» Prompt
Set down exactly, from the records below, the line with "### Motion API" through the line with "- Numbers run", and nothing else.

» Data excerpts
= = = = =

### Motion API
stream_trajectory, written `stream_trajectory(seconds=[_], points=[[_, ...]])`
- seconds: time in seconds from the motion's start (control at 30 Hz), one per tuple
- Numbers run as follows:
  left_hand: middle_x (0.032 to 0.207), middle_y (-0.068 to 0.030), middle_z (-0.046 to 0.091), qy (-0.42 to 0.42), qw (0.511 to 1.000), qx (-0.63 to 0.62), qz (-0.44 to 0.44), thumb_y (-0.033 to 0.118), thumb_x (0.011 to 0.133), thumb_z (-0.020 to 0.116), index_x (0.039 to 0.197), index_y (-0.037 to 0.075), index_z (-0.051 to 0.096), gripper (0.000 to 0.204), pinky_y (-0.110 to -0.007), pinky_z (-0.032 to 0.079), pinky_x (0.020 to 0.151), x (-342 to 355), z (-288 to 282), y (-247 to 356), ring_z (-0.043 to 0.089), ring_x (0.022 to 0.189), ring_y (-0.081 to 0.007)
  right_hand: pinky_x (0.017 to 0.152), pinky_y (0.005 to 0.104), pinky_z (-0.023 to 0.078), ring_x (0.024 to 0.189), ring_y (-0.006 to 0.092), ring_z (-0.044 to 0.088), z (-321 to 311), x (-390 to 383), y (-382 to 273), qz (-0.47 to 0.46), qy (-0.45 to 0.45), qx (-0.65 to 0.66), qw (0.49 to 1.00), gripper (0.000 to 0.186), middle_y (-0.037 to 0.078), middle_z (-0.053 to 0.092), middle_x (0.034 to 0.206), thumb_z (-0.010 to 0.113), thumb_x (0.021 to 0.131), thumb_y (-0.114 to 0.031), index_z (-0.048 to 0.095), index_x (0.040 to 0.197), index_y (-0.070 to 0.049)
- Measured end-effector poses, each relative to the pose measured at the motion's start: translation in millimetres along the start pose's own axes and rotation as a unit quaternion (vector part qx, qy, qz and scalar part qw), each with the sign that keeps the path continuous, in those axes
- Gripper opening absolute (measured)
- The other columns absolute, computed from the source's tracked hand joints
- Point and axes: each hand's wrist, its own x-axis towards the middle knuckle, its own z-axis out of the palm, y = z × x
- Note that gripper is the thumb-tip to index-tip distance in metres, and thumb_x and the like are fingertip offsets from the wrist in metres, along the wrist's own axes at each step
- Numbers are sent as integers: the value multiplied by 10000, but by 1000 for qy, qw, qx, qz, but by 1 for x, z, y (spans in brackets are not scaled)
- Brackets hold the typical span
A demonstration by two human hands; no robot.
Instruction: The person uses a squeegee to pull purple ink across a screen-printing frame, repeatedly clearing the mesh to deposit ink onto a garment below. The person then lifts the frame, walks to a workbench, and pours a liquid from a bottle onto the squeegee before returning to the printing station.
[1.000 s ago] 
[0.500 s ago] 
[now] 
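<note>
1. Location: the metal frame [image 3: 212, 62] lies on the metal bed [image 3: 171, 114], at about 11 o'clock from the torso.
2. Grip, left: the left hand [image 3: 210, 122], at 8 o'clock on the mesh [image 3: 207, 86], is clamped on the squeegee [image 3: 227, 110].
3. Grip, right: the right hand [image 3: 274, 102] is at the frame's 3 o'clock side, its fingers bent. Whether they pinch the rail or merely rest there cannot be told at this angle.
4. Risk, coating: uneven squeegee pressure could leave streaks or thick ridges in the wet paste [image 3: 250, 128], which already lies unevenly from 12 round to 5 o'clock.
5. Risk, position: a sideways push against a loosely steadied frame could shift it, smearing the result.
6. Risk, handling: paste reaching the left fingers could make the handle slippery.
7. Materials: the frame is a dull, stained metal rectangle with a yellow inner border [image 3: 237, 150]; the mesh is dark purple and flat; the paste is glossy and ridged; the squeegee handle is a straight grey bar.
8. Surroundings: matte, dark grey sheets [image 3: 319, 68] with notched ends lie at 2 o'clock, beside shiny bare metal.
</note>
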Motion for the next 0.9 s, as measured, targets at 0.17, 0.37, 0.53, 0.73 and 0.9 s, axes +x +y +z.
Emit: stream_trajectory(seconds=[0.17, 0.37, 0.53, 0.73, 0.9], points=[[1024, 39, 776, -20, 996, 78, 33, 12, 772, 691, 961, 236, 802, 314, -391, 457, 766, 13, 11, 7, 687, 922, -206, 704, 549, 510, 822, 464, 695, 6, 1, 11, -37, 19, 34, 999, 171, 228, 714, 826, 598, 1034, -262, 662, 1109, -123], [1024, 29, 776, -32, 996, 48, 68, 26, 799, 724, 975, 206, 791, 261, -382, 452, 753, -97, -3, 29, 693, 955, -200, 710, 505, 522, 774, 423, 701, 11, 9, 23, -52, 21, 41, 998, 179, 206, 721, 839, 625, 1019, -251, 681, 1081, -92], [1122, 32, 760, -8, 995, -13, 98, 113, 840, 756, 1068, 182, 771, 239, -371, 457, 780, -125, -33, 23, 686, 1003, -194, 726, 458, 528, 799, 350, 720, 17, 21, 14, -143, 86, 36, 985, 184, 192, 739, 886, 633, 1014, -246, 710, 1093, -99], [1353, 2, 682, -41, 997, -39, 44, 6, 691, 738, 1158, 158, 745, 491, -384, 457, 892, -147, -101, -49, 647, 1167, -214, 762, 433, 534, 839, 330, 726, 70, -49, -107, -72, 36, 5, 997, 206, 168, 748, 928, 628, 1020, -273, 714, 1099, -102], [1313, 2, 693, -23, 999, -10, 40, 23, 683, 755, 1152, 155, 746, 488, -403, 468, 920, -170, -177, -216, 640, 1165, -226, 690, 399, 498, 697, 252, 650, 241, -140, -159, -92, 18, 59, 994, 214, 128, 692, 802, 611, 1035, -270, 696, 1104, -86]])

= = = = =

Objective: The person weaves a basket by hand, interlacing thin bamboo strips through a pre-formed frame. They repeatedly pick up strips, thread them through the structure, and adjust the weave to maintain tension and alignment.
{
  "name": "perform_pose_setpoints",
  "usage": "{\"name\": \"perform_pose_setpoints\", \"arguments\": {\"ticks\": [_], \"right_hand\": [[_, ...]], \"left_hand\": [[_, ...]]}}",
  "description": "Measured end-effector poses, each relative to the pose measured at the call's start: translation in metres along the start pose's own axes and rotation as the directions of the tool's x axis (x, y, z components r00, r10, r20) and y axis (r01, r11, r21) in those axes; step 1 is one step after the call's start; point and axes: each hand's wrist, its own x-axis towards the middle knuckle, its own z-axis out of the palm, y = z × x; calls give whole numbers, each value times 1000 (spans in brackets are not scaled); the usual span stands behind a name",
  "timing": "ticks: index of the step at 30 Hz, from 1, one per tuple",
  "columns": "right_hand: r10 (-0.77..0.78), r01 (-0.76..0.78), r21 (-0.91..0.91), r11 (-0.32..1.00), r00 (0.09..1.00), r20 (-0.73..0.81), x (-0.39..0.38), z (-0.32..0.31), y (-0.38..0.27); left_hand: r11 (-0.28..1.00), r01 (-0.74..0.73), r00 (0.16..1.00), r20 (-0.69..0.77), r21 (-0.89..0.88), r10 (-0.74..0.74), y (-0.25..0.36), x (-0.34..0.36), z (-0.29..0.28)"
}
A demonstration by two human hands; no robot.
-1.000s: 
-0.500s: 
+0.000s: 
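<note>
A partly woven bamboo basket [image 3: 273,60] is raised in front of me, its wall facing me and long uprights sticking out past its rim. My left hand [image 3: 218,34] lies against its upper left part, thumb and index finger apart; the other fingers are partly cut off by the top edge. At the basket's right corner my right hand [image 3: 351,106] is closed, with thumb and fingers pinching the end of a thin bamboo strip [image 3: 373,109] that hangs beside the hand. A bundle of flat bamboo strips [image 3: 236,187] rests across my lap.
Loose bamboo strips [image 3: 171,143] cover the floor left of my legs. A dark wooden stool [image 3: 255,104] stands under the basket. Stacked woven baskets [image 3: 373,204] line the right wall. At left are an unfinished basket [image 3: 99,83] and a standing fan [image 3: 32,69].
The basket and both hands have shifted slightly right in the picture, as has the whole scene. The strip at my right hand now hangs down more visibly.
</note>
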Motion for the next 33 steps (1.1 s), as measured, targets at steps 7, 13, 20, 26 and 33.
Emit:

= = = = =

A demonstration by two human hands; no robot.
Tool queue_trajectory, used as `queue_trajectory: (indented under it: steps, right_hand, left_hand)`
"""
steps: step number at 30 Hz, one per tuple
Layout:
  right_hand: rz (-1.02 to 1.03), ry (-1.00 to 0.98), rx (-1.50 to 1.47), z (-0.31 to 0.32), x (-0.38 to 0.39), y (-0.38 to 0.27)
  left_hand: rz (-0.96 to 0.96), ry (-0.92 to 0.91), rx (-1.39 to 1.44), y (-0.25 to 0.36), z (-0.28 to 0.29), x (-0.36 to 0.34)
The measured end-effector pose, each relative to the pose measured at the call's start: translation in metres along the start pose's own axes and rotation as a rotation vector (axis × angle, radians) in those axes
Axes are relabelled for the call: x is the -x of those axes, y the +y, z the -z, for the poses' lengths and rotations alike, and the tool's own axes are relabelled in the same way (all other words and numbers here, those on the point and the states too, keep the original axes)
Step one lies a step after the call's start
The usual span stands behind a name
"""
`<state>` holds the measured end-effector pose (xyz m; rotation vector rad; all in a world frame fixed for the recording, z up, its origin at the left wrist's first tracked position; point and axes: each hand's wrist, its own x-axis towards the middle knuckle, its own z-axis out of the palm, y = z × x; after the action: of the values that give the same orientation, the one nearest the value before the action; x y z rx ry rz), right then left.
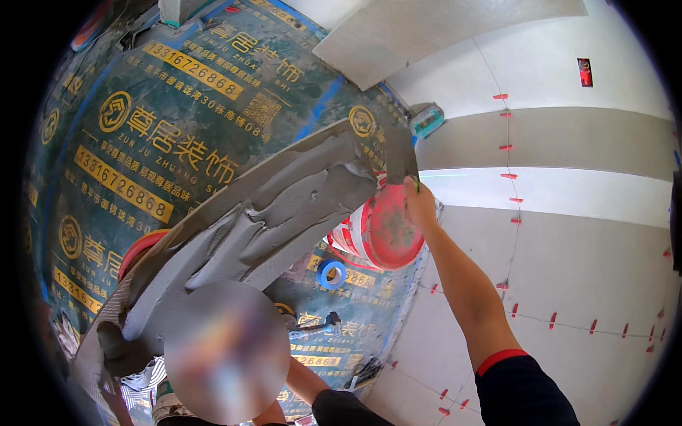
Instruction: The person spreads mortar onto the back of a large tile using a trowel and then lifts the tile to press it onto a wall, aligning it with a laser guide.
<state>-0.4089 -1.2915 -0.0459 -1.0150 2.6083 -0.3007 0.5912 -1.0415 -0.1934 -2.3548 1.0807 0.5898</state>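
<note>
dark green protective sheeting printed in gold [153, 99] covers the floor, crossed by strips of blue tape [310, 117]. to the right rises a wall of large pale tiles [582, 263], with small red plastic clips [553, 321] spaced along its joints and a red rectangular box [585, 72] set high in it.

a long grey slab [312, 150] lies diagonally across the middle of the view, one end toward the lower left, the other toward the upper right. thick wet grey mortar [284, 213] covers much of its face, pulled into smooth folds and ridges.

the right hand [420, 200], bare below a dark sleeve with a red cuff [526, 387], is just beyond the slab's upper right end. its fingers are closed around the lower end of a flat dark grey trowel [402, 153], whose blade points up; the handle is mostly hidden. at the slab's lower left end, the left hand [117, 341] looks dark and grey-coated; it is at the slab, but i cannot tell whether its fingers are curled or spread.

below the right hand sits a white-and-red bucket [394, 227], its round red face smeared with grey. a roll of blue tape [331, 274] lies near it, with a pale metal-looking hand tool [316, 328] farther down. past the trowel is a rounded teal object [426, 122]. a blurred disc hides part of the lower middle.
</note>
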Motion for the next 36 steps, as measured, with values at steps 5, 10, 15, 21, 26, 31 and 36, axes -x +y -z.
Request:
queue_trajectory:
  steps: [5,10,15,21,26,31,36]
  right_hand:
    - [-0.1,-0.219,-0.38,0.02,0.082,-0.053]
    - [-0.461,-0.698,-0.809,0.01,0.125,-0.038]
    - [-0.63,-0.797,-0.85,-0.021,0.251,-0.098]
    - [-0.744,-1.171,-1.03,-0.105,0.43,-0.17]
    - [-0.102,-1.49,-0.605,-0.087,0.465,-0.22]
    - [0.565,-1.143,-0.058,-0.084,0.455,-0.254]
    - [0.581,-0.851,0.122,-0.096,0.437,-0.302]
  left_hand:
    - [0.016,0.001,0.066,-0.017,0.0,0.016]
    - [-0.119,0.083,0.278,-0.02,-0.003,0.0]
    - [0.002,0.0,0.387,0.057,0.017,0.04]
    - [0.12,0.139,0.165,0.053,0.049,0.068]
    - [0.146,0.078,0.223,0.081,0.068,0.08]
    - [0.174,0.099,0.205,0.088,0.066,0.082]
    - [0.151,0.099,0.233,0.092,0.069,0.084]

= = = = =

» Result for this task
### Motion API
stream_trajectory, written `stream_trajectory(seconds=[_], points=[[_, ...]])`
- seconds: time in seconds from the motion's start (control at 30 Hz), one per tuple
- Numbers run as follows:

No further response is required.